PROBLEM TO SOLVE
Only the lines of the data below from the one with "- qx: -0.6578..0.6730" through the one with "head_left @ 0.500" are wanted. Repeat them exactly.
Segment Start: INPUT DATA
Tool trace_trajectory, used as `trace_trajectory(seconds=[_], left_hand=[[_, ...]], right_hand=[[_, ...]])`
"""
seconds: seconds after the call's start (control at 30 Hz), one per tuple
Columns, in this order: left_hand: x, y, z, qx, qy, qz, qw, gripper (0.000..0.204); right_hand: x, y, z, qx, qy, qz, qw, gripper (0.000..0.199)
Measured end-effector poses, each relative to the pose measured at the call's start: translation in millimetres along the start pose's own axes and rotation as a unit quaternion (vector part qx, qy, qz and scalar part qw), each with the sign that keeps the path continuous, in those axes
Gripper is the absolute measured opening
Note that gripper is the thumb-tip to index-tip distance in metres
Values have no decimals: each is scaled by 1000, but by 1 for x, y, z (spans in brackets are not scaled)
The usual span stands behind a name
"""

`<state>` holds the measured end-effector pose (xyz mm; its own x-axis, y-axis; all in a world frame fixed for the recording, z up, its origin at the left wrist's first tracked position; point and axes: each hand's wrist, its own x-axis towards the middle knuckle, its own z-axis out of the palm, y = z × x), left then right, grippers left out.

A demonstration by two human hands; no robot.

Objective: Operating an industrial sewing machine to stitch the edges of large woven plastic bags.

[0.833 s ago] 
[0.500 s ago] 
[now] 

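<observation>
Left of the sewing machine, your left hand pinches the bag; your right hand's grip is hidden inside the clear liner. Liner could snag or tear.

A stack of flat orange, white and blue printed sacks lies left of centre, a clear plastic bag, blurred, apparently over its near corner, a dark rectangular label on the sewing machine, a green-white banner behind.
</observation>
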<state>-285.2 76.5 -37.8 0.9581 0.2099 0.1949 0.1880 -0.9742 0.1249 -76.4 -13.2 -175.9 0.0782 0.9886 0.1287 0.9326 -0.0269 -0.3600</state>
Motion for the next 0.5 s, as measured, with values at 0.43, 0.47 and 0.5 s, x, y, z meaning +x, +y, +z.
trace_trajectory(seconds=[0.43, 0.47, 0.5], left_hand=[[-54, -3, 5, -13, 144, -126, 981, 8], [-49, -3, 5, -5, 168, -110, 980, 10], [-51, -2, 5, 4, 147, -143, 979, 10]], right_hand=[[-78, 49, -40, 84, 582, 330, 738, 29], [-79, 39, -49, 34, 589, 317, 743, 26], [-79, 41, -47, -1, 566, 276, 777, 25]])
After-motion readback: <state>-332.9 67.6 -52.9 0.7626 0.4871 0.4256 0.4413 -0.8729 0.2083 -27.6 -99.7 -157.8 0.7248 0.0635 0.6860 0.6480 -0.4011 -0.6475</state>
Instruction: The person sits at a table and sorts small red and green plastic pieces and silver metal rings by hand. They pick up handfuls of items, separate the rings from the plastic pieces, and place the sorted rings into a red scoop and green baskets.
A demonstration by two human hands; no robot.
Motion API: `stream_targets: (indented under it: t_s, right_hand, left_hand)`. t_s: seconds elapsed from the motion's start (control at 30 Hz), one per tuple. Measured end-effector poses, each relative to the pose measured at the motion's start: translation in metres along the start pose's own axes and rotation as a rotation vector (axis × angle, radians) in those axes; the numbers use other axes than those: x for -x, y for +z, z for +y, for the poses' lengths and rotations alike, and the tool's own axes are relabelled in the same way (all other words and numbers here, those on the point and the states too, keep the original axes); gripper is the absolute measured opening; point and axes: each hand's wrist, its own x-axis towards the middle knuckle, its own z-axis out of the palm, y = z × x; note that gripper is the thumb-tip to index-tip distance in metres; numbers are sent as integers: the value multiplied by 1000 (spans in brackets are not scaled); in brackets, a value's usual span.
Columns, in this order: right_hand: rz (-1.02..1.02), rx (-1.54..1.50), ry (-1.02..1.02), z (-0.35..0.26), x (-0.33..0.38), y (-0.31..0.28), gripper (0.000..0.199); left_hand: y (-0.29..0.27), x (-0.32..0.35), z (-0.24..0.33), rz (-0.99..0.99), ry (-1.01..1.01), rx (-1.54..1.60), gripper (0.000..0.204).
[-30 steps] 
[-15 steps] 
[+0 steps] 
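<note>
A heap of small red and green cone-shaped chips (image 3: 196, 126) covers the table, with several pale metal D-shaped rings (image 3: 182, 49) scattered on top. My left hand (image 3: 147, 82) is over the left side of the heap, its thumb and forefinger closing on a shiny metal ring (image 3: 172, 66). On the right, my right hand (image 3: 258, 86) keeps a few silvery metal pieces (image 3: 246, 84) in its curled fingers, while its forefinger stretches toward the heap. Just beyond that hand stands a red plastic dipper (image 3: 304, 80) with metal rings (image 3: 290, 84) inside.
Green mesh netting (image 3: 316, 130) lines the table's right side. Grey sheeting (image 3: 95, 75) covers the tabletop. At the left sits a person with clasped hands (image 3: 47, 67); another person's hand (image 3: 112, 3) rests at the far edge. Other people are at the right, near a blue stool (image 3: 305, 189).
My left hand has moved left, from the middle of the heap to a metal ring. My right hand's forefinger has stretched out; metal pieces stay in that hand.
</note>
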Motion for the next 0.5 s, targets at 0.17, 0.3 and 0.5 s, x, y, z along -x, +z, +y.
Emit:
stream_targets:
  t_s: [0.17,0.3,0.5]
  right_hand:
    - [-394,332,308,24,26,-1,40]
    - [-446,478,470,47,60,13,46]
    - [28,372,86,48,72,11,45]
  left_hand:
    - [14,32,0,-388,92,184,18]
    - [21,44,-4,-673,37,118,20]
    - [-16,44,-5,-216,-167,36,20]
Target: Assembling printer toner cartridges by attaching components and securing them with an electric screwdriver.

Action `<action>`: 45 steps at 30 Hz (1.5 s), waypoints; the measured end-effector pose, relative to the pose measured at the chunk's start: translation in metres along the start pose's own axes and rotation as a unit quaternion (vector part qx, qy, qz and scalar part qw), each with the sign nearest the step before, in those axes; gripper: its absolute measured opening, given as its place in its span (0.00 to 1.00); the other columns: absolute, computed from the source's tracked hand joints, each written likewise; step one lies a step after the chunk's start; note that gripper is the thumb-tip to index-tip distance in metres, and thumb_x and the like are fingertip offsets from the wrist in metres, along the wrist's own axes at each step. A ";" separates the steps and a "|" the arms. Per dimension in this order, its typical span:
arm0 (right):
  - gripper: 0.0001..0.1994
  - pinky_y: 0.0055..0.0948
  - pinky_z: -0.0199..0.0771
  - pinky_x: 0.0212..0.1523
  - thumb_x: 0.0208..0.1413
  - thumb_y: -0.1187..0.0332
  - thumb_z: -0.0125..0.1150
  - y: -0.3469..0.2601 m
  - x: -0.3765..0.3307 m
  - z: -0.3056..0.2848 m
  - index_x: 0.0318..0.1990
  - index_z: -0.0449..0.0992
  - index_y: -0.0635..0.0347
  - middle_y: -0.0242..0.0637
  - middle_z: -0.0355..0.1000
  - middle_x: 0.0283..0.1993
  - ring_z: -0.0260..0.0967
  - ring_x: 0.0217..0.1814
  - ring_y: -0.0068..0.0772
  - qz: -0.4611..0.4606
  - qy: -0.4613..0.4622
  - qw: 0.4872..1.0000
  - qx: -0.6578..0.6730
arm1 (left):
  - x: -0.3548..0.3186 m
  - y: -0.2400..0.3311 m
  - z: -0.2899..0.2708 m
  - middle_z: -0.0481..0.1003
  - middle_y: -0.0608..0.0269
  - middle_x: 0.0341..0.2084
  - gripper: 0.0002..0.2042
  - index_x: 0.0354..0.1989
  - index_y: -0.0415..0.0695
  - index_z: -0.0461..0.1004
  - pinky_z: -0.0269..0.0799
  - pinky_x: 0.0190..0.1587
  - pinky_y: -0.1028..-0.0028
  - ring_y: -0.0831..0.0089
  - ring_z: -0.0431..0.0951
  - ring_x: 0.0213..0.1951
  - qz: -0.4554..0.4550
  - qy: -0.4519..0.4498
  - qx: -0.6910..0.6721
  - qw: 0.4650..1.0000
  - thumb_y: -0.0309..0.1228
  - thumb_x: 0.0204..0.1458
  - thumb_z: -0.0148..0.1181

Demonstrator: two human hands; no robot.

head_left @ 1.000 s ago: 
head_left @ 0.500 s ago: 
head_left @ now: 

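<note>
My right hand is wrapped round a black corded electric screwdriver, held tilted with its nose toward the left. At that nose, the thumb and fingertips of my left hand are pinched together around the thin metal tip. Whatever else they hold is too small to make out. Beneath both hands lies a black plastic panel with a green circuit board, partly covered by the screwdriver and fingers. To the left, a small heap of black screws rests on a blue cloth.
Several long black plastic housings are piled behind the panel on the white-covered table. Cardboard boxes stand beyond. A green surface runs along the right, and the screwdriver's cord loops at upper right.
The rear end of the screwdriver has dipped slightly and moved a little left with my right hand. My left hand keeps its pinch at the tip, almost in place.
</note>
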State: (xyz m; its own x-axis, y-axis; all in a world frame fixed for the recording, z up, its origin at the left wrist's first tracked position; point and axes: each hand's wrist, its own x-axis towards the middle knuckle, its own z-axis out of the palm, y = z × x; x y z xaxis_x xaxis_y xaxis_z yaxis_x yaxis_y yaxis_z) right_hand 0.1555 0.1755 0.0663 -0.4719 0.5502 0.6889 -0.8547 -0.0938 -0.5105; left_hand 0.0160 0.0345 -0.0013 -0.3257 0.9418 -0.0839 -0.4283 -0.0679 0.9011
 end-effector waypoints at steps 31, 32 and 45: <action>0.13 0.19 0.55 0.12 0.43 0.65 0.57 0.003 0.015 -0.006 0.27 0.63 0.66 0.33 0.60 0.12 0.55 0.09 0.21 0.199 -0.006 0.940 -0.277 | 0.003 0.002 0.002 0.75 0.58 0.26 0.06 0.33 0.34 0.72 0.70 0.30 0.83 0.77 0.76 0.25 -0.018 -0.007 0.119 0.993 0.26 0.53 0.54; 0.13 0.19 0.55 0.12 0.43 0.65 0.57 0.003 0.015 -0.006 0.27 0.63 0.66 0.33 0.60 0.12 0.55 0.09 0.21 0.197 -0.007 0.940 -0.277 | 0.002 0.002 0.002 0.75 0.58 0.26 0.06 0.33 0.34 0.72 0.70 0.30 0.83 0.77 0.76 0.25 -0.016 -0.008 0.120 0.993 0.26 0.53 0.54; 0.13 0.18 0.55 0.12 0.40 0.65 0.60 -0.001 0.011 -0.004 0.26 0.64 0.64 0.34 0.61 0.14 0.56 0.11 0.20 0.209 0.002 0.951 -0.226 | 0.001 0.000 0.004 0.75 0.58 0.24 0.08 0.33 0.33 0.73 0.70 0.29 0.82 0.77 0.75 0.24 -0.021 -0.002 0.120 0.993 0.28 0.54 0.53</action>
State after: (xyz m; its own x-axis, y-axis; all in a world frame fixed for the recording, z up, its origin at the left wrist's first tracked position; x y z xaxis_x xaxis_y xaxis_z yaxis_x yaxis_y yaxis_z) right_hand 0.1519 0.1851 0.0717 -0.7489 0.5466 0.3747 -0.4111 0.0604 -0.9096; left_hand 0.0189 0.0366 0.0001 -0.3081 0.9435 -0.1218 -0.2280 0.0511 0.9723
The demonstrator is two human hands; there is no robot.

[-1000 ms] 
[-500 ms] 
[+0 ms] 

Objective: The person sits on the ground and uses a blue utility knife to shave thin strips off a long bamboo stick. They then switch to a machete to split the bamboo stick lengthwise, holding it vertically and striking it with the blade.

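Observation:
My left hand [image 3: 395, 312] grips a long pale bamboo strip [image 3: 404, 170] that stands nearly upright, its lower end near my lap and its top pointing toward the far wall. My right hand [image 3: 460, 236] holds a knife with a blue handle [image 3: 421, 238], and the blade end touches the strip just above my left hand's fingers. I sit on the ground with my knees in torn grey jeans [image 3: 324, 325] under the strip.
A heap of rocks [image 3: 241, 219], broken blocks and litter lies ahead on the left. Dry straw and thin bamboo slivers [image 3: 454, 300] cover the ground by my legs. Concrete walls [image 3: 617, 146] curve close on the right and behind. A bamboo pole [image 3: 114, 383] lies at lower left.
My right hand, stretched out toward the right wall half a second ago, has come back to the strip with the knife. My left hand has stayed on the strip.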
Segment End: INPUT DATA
WRITTEN SOLUTION
  - qx: -0.6578..0.6730
arm1 (left):
  - x: -0.3548..0.3186 m
  - y: -0.2400..0.3311 m
  - z: -0.2899..0.2708 m
  - middle_z: -0.0481..0.1003
  - middle_y: -0.0608..0.0269
  - middle_x: 0.0341..0.2084
  - gripper: 0.0002..0.2042
  - index_x: 0.0354..0.1989
  - index_y: -0.0415..0.0695
  - index_z: -0.0461..0.1004
  - pinky_z: -0.0269..0.0799
  - pinky_x: 0.0190..0.1587
  - pinky_y: -0.1028..-0.0028
  - ring_y: -0.0831..0.0089
  - ring_z: -0.0431..0.0951
  - ring_x: 0.0213..0.1951
  - qz: -0.4554..0.4550
  - qy: -0.4519..0.4498
  - qx: -0.6910..0.6721
  - qw: 0.4650..1.0000
  - thumb_y: -0.0309..0.1228
  - thumb_x: 0.0204..0.1458
  - thumb_z: -0.0148..0.1181

Demonstrator: two human hands; no robot.

head_left @ 1.000 s ago: 
head_left @ 0.500 s ago: 

This completes the exercise.